◆ Collected material:
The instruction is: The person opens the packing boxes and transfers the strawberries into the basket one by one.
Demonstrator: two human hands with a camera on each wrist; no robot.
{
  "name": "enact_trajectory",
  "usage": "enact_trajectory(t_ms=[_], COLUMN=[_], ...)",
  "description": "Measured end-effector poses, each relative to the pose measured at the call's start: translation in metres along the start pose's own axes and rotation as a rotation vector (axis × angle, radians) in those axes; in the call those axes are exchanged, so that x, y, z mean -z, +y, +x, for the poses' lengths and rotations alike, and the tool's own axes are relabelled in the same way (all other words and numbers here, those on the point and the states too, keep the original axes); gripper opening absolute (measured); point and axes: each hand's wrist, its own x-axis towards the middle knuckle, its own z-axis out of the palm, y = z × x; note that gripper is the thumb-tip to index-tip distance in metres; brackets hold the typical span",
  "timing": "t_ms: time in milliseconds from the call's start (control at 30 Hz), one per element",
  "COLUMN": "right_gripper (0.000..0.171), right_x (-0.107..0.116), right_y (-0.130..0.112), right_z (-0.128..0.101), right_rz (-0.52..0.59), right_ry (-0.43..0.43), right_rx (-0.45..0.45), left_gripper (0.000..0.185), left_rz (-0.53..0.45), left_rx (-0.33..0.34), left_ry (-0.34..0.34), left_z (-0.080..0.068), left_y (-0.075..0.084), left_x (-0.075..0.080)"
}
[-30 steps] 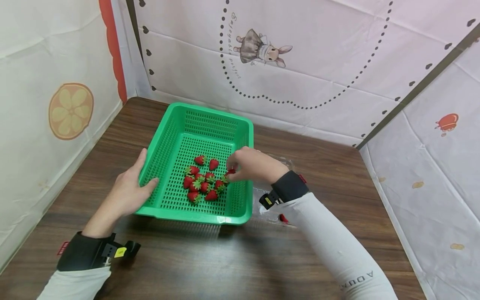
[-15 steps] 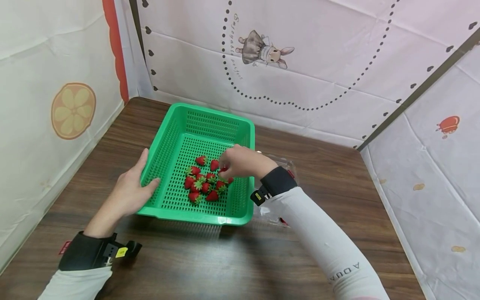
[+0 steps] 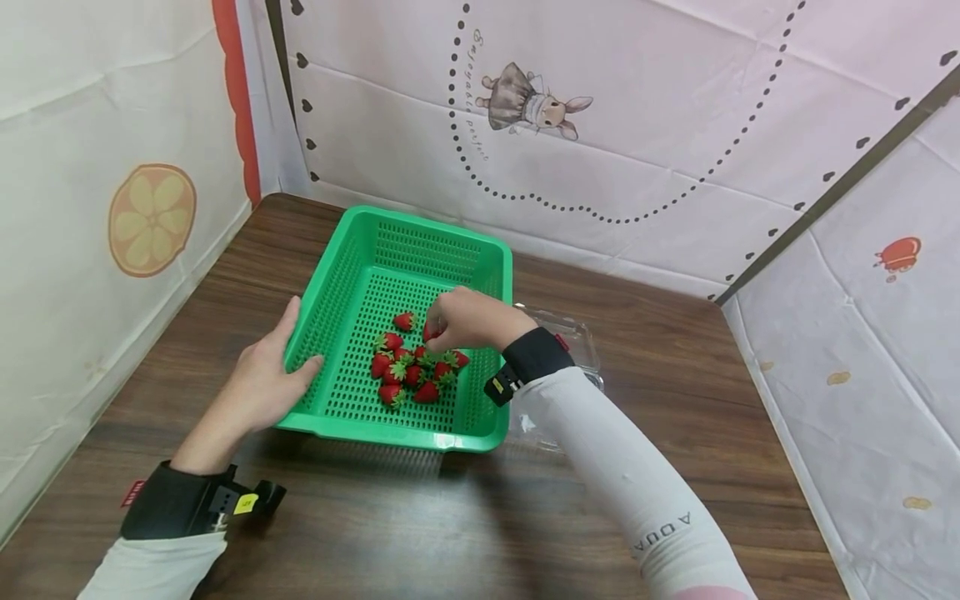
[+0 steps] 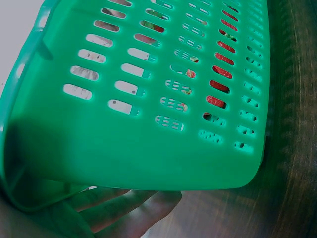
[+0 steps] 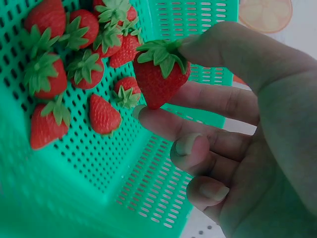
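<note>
Green basket (image 3: 352,287) on the counter (image 3: 465,517) contains strawberries (image 3: 408,367). Left hand (image 3: 262,379) grips its left wall, thumb inside. Right hand (image 3: 468,321) pinches one strawberry (image 5: 161,74) over the pile.

The basket (image 3: 352,275) is green with lots of little holes. The strawberries (image 3: 408,367) are red with green leaves. The table (image 3: 675,350) is dark brown.
</note>
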Motion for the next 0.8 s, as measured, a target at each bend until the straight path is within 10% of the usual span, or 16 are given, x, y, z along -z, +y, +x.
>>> enact_trajectory(t_ms=[467, 800], right_gripper=[0.040, 0.029], right_x=[-0.008, -0.014], right_y=[-0.001, 0.002], right_z=[0.019, 0.032], right_rz=[0.047, 0.028], right_ry=[-0.011, -0.003], right_rx=[0.006, -0.039], left_gripper=[0.084, 0.084], left_rz=[-0.003, -0.003], left_rx=[-0.012, -0.010], left_ry=[0.007, 0.010], left_z=[-0.001, -0.001], left_y=[0.000, 0.000], left_x=[0.000, 0.000])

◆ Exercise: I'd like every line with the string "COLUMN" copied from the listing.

◆ Solution:
  "usage": "enact_trajectory(t_ms=[_], COLUMN=[_], ...)",
  "COLUMN": "right_gripper (0.000..0.171), right_x (-0.107..0.116), right_y (-0.130..0.112), right_z (-0.128..0.101), right_rz (-0.52..0.59), right_ry (-0.43..0.43), right_rx (-0.45..0.45), left_gripper (0.000..0.185), left_rz (-0.53..0.45), left_rx (-0.33..0.34), left_ry (-0.34..0.34), left_z (-0.080..0.068), left_y (-0.075..0.084), left_x (-0.075..0.080)"

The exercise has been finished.